#### [Exercise directions]
The records below need retyping in full; give them again exactly.

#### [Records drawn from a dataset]
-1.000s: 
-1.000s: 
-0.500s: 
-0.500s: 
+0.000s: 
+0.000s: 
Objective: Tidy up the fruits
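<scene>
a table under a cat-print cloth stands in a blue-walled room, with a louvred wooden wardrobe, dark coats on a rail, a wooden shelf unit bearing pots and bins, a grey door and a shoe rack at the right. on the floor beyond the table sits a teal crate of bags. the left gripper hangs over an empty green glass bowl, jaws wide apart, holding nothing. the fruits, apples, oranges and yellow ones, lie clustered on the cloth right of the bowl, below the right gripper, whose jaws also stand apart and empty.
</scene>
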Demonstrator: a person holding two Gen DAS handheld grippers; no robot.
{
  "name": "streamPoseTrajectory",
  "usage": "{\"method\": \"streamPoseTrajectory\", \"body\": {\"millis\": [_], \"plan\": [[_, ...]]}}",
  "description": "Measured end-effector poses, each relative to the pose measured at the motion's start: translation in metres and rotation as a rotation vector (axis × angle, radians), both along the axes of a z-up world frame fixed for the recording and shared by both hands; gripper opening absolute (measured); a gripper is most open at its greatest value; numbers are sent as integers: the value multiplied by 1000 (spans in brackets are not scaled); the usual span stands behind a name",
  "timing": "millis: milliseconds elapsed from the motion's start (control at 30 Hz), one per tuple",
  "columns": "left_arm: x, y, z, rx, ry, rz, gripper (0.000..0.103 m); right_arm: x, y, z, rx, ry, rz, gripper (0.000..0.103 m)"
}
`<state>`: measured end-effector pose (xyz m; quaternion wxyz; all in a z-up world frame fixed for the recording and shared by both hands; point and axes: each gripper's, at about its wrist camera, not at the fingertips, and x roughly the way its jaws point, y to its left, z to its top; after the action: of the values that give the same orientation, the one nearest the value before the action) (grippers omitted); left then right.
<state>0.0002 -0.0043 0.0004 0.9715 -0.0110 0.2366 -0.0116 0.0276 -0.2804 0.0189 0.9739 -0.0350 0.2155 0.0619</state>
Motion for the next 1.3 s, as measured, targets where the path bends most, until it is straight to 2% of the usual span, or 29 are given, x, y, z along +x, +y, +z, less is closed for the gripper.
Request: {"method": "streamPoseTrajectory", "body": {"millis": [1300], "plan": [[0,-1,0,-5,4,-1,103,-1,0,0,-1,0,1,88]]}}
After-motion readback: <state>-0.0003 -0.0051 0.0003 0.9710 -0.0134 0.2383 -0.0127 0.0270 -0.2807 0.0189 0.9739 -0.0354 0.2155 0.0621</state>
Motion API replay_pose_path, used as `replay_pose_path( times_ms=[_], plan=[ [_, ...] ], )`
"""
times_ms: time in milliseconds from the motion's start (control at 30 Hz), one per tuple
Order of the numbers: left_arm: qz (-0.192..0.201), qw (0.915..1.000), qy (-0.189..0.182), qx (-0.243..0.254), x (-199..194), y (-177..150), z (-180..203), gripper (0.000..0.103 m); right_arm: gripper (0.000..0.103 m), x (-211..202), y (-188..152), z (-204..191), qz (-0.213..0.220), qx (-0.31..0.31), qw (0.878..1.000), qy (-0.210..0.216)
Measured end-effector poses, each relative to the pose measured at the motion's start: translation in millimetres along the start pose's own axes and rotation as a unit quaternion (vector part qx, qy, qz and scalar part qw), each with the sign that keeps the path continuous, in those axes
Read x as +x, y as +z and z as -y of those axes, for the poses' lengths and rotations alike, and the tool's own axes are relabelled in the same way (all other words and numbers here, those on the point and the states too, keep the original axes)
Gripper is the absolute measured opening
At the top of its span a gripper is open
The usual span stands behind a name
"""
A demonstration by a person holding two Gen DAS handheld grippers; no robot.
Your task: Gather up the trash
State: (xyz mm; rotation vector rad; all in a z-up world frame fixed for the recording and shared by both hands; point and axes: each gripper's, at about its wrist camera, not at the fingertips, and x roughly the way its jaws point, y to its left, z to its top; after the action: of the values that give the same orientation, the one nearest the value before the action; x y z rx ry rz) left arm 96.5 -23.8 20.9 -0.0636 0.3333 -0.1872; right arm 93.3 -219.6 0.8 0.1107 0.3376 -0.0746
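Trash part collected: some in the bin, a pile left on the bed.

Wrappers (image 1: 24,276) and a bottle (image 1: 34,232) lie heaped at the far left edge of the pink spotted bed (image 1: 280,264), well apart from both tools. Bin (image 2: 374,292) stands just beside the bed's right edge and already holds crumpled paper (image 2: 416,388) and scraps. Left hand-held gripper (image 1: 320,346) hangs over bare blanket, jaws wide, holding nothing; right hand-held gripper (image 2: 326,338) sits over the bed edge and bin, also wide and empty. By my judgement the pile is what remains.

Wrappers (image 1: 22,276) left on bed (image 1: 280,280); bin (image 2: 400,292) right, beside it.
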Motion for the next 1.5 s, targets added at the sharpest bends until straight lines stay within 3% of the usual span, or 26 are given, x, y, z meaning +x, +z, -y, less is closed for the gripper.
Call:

#### [Task solution]
-1.000s: 
-1.000s: 
-0.500s: 
-0.500s: 
+0.000s: 
+0.000s: 
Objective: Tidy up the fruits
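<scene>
a table under a cat-print cloth stands in a blue-walled room, with a louvred wooden wardrobe, dark coats on a rail, a wooden shelf unit bearing pots and bins, a grey door and a shoe rack at the right. on the floor beyond the table sits a teal crate of bags. the left gripper hangs over an empty green glass bowl, jaws wide apart, holding nothing. the fruits, apples, oranges and yellow ones, lie clustered on the cloth right of the bowl, below the right gripper, whose jaws also stand apart and empty.
</scene>
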Demonstrator: a person holding two Gen DAS handheld grippers; no robot.
{
  "name": "streamPoseTrajectory",
  "usage": "{\"method\": \"streamPoseTrajectory\", \"body\": {\"millis\": [_], \"plan\": [[_, ...]]}}",
  "description": "Measured end-effector poses, each relative to the pose measured at the motion's start: translation in metres and rotation as a rotation vector (axis × angle, radians), both along the axes of a z-up world frame fixed for the recording and shared by both hands; gripper opening absolute (measured); a gripper is most open at its greatest value; numbers are sent as integers: the value multiplied by 1000 (spans in brackets are not scaled); the usual span stands behind a name",
  "timing": "millis: milliseconds elapsed from the motion's start (control at 30 Hz), one per tuple",
  "columns": "left_arm: x, y, z, rx, ry, rz, gripper (0.000..0.103 m); right_arm: x, y, z, rx, ry, rz, gripper (0.000..0.103 m)"
}
`<state>`: measured end-effector pose (xyz m; quaternion wxyz; all in a z-up world frame fixed for the recording and shared by both hands; point and axes: each gripper's, at about its wrist camera, not at the fingertips, and x roughly the way its jaws point, y to its left, z to its top; after the action: of the values that give the same orientation, the one nearest the value before the action) (grippers omitted); left then right.
<state>0.0002 -0.0043 0.0004 0.9715 -0.0110 0.2366 -0.0116 0.0276 -0.2804 0.0189 0.9739 -0.0350 0.2155 0.0619</state>
Motion for the next 1.3 s, as measured, targets where the path bends most, until it is straight to 2% of the usual span, or 29 are given, x, y, z along +x, +y, +z, less is closed for the gripper.
Request: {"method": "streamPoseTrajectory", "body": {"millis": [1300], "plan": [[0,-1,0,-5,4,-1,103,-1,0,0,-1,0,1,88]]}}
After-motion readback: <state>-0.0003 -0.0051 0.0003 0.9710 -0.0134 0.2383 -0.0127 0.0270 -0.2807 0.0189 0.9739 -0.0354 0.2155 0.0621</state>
Motion API replay_pose_path, used as `replay_pose_path( times_ms=[_], plan=[ [_, ...] ], )`
"""
times_ms: time in milliseconds from the motion's start (control at 30 Hz), one per tuple
Order of the numbers: left_arm: qz (-0.192..0.201), qw (0.915..1.000), qy (-0.189..0.182), qx (-0.243..0.254), x (-199..194), y (-177..150), z (-180..203), gripper (0.000..0.103 m); right_arm: gripper (0.000..0.103 m), x (-211..202), y (-188..152), z (-204..191), qz (-0.213..0.220), qx (-0.31..0.31), qw (0.878..1.000), qy (-0.210..0.216)
Measured end-effector poses, each relative to the pose measured at the motion's start: translation in millimetres along the start pose's own axes and rotation as a unit quaternion (vector part qx, qy, qz and scalar part qw), each with the sign that keeps the path continuous, in those axes
Read x as +x, y as +z and z as -y of those axes, for the poses' lengths and rotations alike, and the tool's own axes are relabelled in the same way (all other words and numbers here, those on the point and the states too, keep the original axes)
Gripper is the absolute measured opening
At the top of its span a gripper is open
The usual span stands behind a name
"""
A demonstration by a person holding two Gen DAS handheld grippers; no robot.
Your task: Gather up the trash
State: (xyz mm; rotation vector rad; all in a z-up world frame fixed for the recording and shared by both hands; point and axes: each gripper's, at about its wrist camera, not at the fingertips, and x roughly the way its jaws point, y to its left, z to its top; after the action: of the values that give the same orientation, the one nearest the value before the action; x y z rx ry rz) left arm 96.5 -23.8 20.9 -0.0636 0.3333 -0.1872; right arm 93.3 -219.6 0.8 0.1107 0.3376 -0.0746
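Trash part collected: some in the bin, a pile left on the bed.

Wrappers (image 1: 24,276) and a bottle (image 1: 34,232) lie heaped at the far left edge of the pink spotted bed (image 1: 280,264), well apart from both tools. Bin (image 2: 374,292) stands just beside the bed's right edge and already holds crumpled paper (image 2: 416,388) and scraps. Left hand-held gripper (image 1: 320,346) hangs over bare blanket, jaws wide, holding nothing; right hand-held gripper (image 2: 326,338) sits over the bed edge and bin, also wide and empty. By my judgement the pile is what remains.

Wrappers (image 1: 22,276) left on bed (image 1: 280,280); bin (image 2: 400,292) right, beside it.
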Motion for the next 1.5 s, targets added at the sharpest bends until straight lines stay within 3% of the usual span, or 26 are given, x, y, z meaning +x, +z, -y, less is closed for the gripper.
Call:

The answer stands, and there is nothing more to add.